**WORK INSTRUCTION**
The response should be an exact transcription of the data below, free of images.

**DATA EXTRACT**
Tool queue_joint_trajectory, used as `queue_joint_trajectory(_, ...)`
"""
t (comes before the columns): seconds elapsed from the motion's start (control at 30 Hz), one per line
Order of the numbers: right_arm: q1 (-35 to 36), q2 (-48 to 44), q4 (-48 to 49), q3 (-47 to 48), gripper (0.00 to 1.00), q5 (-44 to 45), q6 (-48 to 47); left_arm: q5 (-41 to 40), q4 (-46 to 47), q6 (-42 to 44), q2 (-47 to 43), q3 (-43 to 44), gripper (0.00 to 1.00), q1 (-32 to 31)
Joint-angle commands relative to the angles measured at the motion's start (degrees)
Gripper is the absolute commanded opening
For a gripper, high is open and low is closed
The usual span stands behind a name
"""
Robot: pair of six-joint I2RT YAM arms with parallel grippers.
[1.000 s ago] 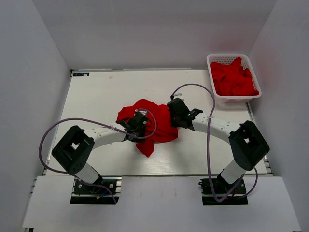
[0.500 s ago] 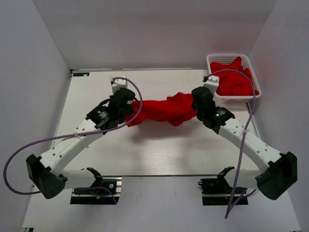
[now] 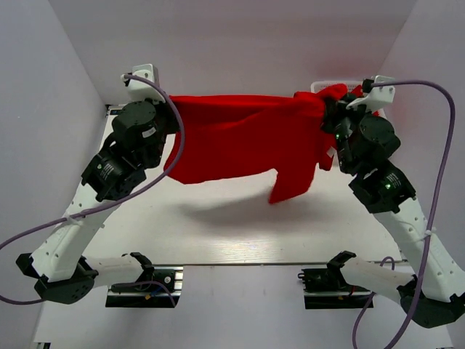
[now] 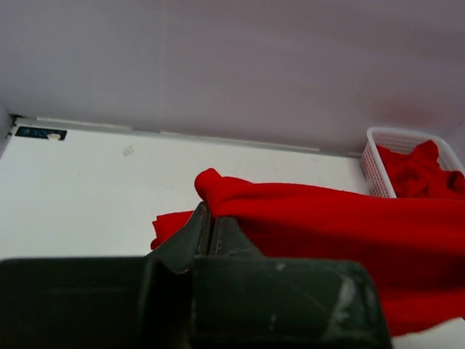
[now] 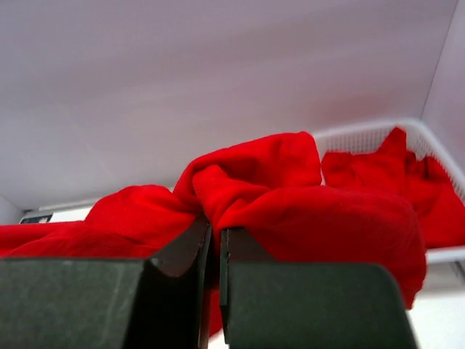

**ANSWER SPACE**
Tool queue_joint_trajectory, used as `queue_joint_trajectory(_, ...)`
"""
t (comes before the columns): seconds elapsed from the motion's start (control at 30 Hz), one per line
Order of the numbers: right_arm: q1 (-35 to 36), q2 (-48 to 44), q4 (-48 to 49), q3 (-47 to 48), gripper (0.00 to 1.00), q5 (-44 to 45), q6 (-48 to 47); left_arm: q5 (-41 to 40), q4 (-46 to 47), q6 (-42 to 44), q2 (-47 to 43), q3 (-43 to 44), gripper (0.00 to 1.00), q1 (-32 to 31)
Joint-angle commands relative to the angles measured at the motion's start (degrees)
Gripper is the absolute commanded opening
For a gripper, high is open and low is closed
The usual span stands behind a name
"""
Robot: pair of six-joint I2RT YAM arms with parallel grippers.
[1.000 s ago] 
[0.500 s ago] 
[now] 
[now] 
[now] 

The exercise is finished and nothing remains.